Moody’s place la note de certaines banques tunisiennes “sous surveillance”
L’agence de notation américaine Moody’s a annoncé, dans la soirée de mardi 4 octobre 2022, avoir placé la note de dépôts bancaires “Caa1” de 5 banques tunisiennes “sous surveillance” en vue d’une révision des notes des dépôts bancaires à long terme. Il s’agit d’Arab Tunisian Bank (ATB), Amen Bank, Banque de Tunisie (BT), Banque Internationale Arabe de Tunisie (BIAT) et la Société tunisienne de banque (STB). L’agence de notation fait savoir également qu’elle a abaissé les évaluations de crédit de base (BCA) d’Amen Bank, ATB et BIAT à caa3 et elle a ajusté BCA de la STB.

Moody’s explique que ” les importants déséquilibres budgétaires et extérieurs de la Tunisie et les risques de refinancement élevés représentent d’importantes faiblesses du crédit qui, parallèlement aux tensions sociales, ont été exacerbées par les implications mondiales du conflit militaire russo-ukrainien “.

Elle envisage de concentrer à cet effet la période de surveillance sur l’évaluation des progrès accomplis par les autorités pour obtenir l’approbation par le Conseil d’administration du Fonds monétaire international (FMI) d’un programme qu’elle juge ” essentiel pour atténuer les risques de financement et de vulnérabilité externe et en fin de compte les risques sociaux, avant la fin de l’année “.
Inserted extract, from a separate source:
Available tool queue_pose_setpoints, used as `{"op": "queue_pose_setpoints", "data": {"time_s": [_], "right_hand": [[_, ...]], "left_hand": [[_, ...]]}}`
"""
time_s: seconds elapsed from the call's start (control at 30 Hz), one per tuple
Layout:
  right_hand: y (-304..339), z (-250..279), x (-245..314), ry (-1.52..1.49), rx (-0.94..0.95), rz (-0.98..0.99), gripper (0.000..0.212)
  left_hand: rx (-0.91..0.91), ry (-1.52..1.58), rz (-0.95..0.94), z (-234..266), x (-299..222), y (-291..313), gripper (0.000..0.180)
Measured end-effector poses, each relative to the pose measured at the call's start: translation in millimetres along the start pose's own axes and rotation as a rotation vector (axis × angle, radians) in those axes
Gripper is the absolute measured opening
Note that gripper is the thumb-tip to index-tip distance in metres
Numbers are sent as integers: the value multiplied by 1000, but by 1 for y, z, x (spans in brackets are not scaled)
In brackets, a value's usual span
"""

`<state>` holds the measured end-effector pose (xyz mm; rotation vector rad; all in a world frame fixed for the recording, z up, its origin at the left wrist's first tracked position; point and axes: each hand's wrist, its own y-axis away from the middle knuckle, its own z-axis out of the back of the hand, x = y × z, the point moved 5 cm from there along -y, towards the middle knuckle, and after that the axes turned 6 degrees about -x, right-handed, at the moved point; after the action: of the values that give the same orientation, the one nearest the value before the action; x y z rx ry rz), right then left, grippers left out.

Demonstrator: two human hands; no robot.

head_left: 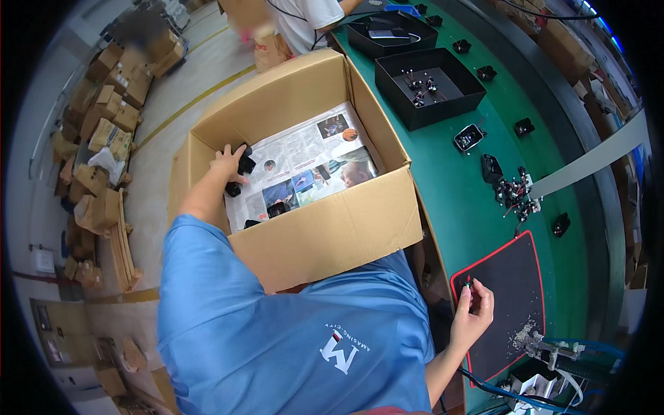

Ce nouveau programme pourrait selon l’agence, augmenter la probabilité de maintenir des sources de financement public suffisantes dans les années à venir pour éviter une crise de la balance des paiements ou budgétaire ayant des implications sociales négatives.

En outre, l’agence s’attend à ce que cet environnement opérationnel difficile -caractérisé par une faible croissance économique, des pressions inflationnistes, un faible investissement privé et des réformes structurelles retardées-, ait un impact sur la croissance du crédit et la rentabilité des banques alors que le financement et la liquidité restent serrés.